### Exercise description
All that is needed is the listing, transcribed exactly and in full.

════════════════════

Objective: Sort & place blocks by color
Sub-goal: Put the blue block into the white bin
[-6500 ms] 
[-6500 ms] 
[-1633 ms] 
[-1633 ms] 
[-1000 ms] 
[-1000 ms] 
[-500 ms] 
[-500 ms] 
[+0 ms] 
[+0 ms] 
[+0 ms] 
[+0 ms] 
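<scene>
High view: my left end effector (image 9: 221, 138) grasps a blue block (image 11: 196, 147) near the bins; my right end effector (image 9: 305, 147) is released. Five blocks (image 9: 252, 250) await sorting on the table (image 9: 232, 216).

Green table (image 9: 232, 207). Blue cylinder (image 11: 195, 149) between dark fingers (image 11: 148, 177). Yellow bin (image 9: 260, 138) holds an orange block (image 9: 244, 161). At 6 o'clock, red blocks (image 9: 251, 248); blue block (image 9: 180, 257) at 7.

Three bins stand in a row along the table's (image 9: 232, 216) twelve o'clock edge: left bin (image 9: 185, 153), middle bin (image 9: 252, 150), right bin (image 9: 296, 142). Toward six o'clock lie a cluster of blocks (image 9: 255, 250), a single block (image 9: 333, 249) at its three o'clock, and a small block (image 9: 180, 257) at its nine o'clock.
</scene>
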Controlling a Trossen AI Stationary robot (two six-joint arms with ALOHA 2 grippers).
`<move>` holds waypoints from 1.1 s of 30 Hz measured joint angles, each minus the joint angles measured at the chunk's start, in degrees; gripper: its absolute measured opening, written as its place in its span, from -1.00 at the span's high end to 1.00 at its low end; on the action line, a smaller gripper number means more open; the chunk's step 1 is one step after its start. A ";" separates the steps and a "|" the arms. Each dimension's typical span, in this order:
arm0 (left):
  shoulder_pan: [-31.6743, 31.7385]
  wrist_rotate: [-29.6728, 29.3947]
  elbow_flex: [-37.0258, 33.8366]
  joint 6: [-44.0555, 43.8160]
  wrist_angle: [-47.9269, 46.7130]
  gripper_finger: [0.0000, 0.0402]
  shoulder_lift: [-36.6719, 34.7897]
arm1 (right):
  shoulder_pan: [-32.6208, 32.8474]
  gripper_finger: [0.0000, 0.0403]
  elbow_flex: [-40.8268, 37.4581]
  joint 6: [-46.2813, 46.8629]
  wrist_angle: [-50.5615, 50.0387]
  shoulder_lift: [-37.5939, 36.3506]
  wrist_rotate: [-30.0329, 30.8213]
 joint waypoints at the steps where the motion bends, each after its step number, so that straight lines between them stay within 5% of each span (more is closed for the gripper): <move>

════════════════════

### Response box
Objective: Sort & place blocks by color
Sub-goal: Put the blue block into the white bin
[-6500 ms] 
[-6500 ms] 
[-1633 ms] 
[-1633 ms] 
[-1000 ms] 
[-1000 ms] 
[-500 ms] 
[-500 ms] 
[+0 ms] 
[+0 ms] 
[+0 ms] 
[+0 ms] 
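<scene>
High view: my left end effector (image 9: 221, 138) grasps a blue block (image 11: 196, 147) near the bins; my right end effector (image 9: 305, 147) is released. Five blocks (image 9: 252, 250) await sorting on the table (image 9: 232, 216).

Green table (image 9: 232, 207). Blue cylinder (image 11: 195, 149) between dark fingers (image 11: 148, 177). Yellow bin (image 9: 260, 138) holds an orange block (image 9: 244, 161). At 6 o'clock, red blocks (image 9: 251, 248); blue block (image 9: 180, 257) at 7.

Three bins stand in a row along the table's (image 9: 232, 216) twelve o'clock edge: left bin (image 9: 185, 153), middle bin (image 9: 252, 150), right bin (image 9: 296, 142). Toward six o'clock lie a cluster of blocks (image 9: 255, 250), a single block (image 9: 333, 249) at its three o'clock, and a small block (image 9: 180, 257) at its nine o'clock.
</scene>
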Controlling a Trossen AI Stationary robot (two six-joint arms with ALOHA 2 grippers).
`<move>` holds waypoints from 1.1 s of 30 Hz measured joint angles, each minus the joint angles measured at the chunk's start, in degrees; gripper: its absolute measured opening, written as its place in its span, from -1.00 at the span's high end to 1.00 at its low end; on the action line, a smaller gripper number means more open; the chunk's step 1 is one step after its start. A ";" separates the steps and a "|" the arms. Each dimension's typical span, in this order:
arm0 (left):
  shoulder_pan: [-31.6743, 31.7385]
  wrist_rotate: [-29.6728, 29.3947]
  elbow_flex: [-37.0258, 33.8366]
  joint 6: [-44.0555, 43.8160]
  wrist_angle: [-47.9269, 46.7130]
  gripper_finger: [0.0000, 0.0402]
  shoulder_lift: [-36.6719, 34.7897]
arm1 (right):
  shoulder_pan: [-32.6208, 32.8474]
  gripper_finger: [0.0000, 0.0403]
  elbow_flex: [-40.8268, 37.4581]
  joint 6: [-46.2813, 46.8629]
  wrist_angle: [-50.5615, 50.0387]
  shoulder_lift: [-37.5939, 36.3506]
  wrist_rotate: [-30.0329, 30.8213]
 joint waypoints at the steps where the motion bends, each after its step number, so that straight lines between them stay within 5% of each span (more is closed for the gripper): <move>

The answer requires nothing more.